Thank you, President Brody.

Trustees, faculty, students, staff, and alumni; distinguished guests; neighbors and friends: thank you for being here this morning to celebrate this special occasion in the life of The George Washington University, and to welcome me to the challenging, humbling, and exhilarating honor of serving as GW’s 16th president.

Mr. Ramsey, I thank you, and the entire Board, for the trust you have placed in me. Dr. Brody, I am gratified that you and so many friends and colleagues have joined our celebration. And I am especially glad that, in addition to my wife Diane and my children Jesse and Sarah, so many members of my family have traveled from far away to be with me this morning, including my father Arthur Knapp, my sister Susan Greathouse, and my brother Jeffrey Knapp.

It’s a pleasure to stand before such a large assembly of those who have worked to make the name of The George Washington University so important to so many different people for so many different reasons. My job from this day forward will be to do everything in my power, working with all of you, to make that name synonymous with the highest degree of excellence in the pursuit of our mission: a mission of learning, discovery, and service to the nation’s capital, the nation itself, and the global community to which we all belong.

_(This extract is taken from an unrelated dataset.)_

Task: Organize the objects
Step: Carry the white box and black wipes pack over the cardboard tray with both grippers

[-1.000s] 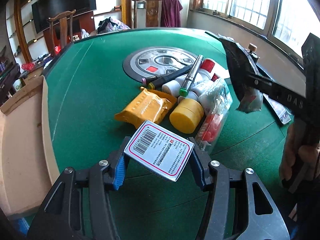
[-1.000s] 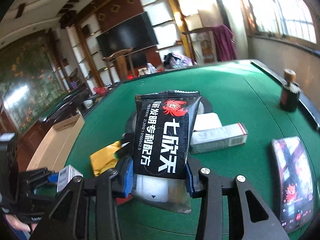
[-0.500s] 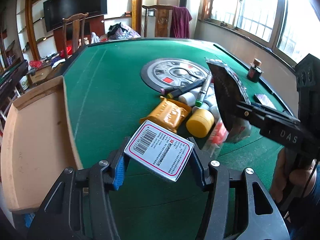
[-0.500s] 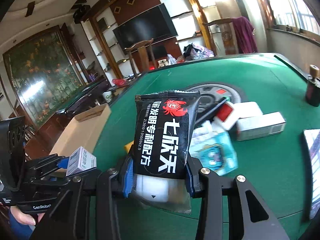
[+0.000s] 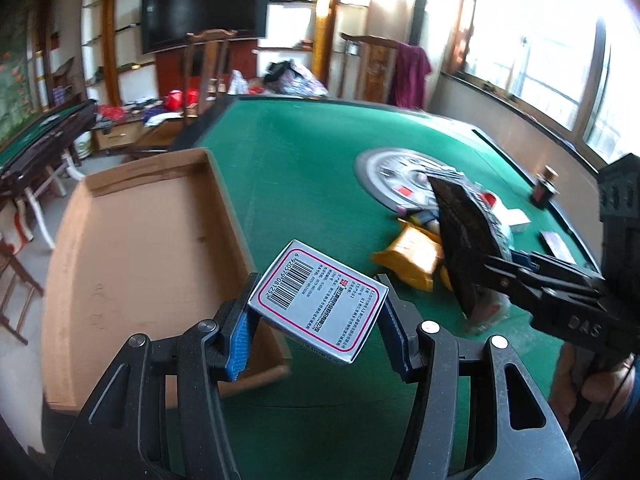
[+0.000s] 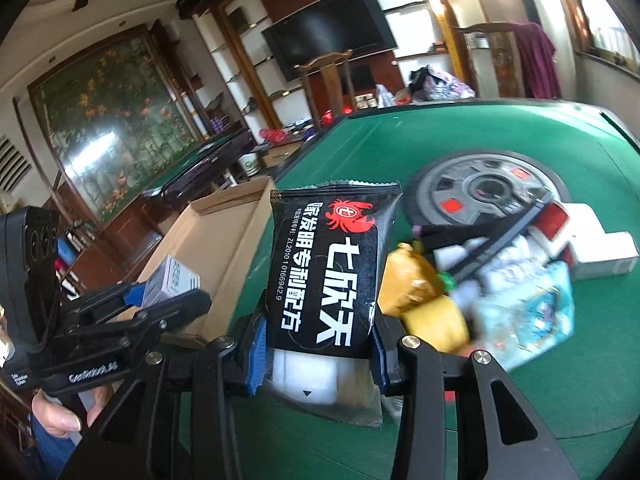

Today’s inauguration marks the formal beginning of that new job, even though I actually began serving in August. “Inauguration”: it has always struck me as a peculiar and somewhat mysterious word, in part because its root refers to the ancient Roman priestly office of the augur. The augurs were Rome’s official soothsayers; so official that, during the Republican period, they were actually elected to office! Their duty was to read the course of future events in the flight of birds, and the fate of nations was quite literally dependent on what they saw.

To inaugurate, in other words, is not simply to begin but to envision the future. And it is worth recalling, from that point of view, that ours is the only university in the history of this nation that can trace its origin to what was envisioned by the founder of the nation itself. Here is George Washington, spelling out, in his last will and testament, the vision that inaugurated this university:

[I]t has been my ardent wish to see a plan devised on a liberal scale which would have a tendency to spread systematic ideas through all parts of this rising Empire, thereby to do away with local attachments and State prejudices . . . from our national councils. . . [M]y mind has not been able to contemplate any plan more likely to effect the measure than, the establishment of a UNIVERSITY in a central part of the United States to which the youths of fortune and talents from all parts thereof might be sent to the completion of their education . . . and . . . by associating with each other . . . be enabled to free themselves from local prejudices.

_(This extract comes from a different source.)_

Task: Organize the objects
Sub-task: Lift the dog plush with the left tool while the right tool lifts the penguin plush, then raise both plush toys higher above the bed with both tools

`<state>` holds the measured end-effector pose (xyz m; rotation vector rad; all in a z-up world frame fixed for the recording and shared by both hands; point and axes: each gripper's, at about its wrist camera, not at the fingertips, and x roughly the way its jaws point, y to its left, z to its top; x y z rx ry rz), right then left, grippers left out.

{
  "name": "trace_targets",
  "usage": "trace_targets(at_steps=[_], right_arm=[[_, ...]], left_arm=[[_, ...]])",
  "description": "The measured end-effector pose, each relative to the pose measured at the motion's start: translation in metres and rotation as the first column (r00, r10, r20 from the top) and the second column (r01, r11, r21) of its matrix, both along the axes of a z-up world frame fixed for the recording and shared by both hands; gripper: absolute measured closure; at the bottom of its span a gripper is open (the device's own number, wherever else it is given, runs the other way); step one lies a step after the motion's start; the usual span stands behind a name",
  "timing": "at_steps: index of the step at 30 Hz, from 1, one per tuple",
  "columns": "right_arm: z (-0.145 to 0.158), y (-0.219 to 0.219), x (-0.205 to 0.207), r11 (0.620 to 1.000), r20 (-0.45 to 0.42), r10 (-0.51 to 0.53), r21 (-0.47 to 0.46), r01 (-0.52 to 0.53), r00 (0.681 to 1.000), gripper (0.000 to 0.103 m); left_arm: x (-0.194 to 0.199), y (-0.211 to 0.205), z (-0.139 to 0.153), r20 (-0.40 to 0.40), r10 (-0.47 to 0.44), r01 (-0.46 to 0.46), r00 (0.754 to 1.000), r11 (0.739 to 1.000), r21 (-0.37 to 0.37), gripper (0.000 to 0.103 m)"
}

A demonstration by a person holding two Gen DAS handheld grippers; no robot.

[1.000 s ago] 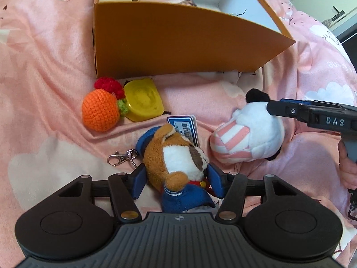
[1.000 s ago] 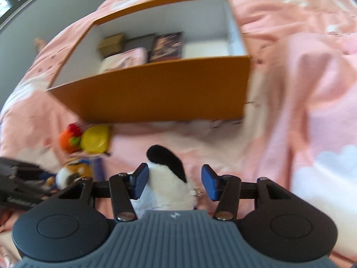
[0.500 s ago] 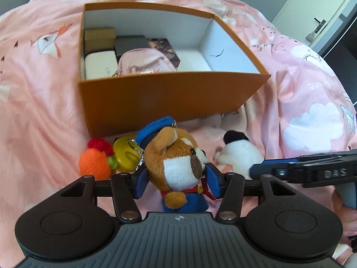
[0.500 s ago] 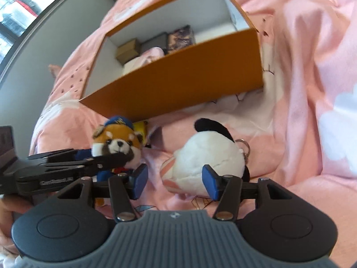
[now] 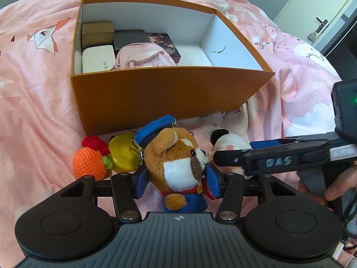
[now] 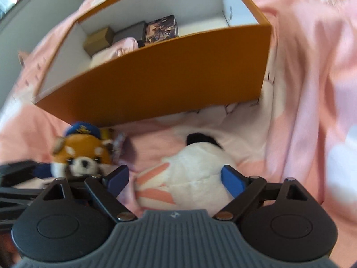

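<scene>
- Since a second ago, your left gripper [image 5: 175,180] lifted the fox plush [image 5: 176,160] off the bedspread [image 5: 33,102], jaws clamped on it, before the orange box [image 5: 160,93].
- Right gripper [image 6: 176,182] jaws just opened wide around the panda plush [image 6: 189,181], on the bedspread near the box's front wall; not gripping.
- Soft, light, squashy: pinch mid-body.

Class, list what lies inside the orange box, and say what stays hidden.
Inside the orange box: a gold box, a dark box, a white case, a pink pouch and a picture-printed box. The near wall hides their bases.

Plush fox [image 5: 176,163] and panda plush [image 6: 194,178] before box [image 5: 165,102].
</scene>
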<state>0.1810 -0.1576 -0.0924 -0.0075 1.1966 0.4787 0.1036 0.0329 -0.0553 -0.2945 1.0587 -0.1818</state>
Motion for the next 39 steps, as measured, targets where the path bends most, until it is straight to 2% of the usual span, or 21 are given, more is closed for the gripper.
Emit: trace_targets(at_steps=[6, 11, 15, 18, 22, 25, 28, 34, 37, 39], right_arm=[[-0.001, 0.012, -0.008, 0.987, 0.022, 0.13, -0.095, -0.128, 0.991, 0.012], [0.007, -0.005, -0.025, 0.971, -0.032, 0.207, -0.111, -0.21, 0.978, 0.015], [0.005, -0.026, -0.042, 0.968, -0.113, 0.212, -0.111, -0.224, 0.971, 0.018], [-0.001, -0.047, -0.047, 0.99, -0.192, 0.122, -0.052, -0.134, 0.974, 0.02], [0.01, -0.061, -0.052, 1.0, -0.162, 0.007, 0.02, -0.004, 0.987, 0.022], [0.019, -0.064, -0.05, 0.993, -0.149, -0.084, 0.071, 0.095, 0.985, 0.023], [0.021, -0.072, -0.042, 0.969, -0.173, -0.197, 0.112, 0.218, 0.965, 0.023], [0.021, -0.059, -0.03, 0.958, -0.181, -0.236, 0.122, 0.26, 0.955, 0.029], [0.017, -0.061, -0.027, 0.946, -0.219, -0.266, 0.13, 0.298, 0.939, 0.028], [0.017, -0.061, -0.026, 0.94, -0.216, -0.286, 0.124, 0.317, 0.933, 0.024]], left_arm=[[-0.002, 0.005, -0.003, -0.016, 0.017, -0.017, 1.0, 1.0, 0.0, 0.042], [-0.002, 0.003, -0.003, -0.015, -0.004, 0.003, 1.0, 1.0, -0.013, 0.042], [-0.002, 0.0, -0.007, -0.029, -0.025, 0.024, 0.999, 0.999, -0.031, 0.042], [-0.002, -0.003, -0.009, -0.04, -0.034, 0.032, 0.999, 0.999, -0.036, 0.042], [-0.002, -0.007, -0.012, -0.051, -0.043, 0.042, 0.998, 0.999, -0.031, 0.042], [-0.002, -0.009, -0.011, -0.047, -0.05, 0.049, 0.998, 0.998, -0.031, 0.042], [-0.002, -0.009, -0.012, -0.046, -0.05, 0.049, 0.998, 0.998, -0.037, 0.042], [0.003, -0.014, -0.016, -0.045, -0.085, 0.08, 0.995, 0.992, -0.098, 0.042], [0.006, -0.022, -0.017, -0.038, -0.13, 0.126, 0.991, 0.988, -0.094, 0.042], [0.007, -0.027, -0.02, -0.049, -0.17, 0.162, 0.984, 0.978, -0.132, 0.042]])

At the time he inscribed this vision—in July of 1799—the city that would bear his name and house his university was hardly a city at all. The grand capital—less than a decade old—was really just a village with great stretches of tree stumps and swamps. It was picturesque, but, as one resident wrote, “it had a wild, desolate air from being scantily and rudely cultivated and for want of population.” There were no schools; no churches; and very few stores. Work was far from finished on the Capitol building and President’s House. Only one structure had been completed to accommodate the new government—a plain two-story building that housed the Department of Treasury.

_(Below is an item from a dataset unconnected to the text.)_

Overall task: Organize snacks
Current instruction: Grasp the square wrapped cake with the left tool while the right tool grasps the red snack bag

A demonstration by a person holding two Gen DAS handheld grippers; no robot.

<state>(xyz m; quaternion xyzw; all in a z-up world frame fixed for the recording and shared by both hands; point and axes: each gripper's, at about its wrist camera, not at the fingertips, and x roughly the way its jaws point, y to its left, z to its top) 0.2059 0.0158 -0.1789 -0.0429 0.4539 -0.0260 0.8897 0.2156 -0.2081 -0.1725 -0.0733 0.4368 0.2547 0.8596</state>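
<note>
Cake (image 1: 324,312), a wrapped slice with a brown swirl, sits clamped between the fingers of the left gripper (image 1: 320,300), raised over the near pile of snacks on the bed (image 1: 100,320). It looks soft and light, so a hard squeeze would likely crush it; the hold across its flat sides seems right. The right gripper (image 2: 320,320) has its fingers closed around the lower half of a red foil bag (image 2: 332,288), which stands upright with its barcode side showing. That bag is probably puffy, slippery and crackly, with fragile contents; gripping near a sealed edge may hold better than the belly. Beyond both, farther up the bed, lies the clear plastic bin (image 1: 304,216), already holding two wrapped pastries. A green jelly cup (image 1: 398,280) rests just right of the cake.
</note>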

As the architect of the capital, Pierre L’Enfant, observed when he first arrived, it was not a city that would happen over the slow accretion of time—it was a city that would have to be made. And so, too, would this university. If there were to be a university campus to achieve George Washington’s vision, it would be a campus in one sense carved out of, in another sense built into, the fabric of this improbable city, with far too little space and far too little money in both cases for the extraordinary ambitions they were both meant to express.

If the idea for The George Washington University grew out of an abundance of vision, it was also born out of a poverty of means.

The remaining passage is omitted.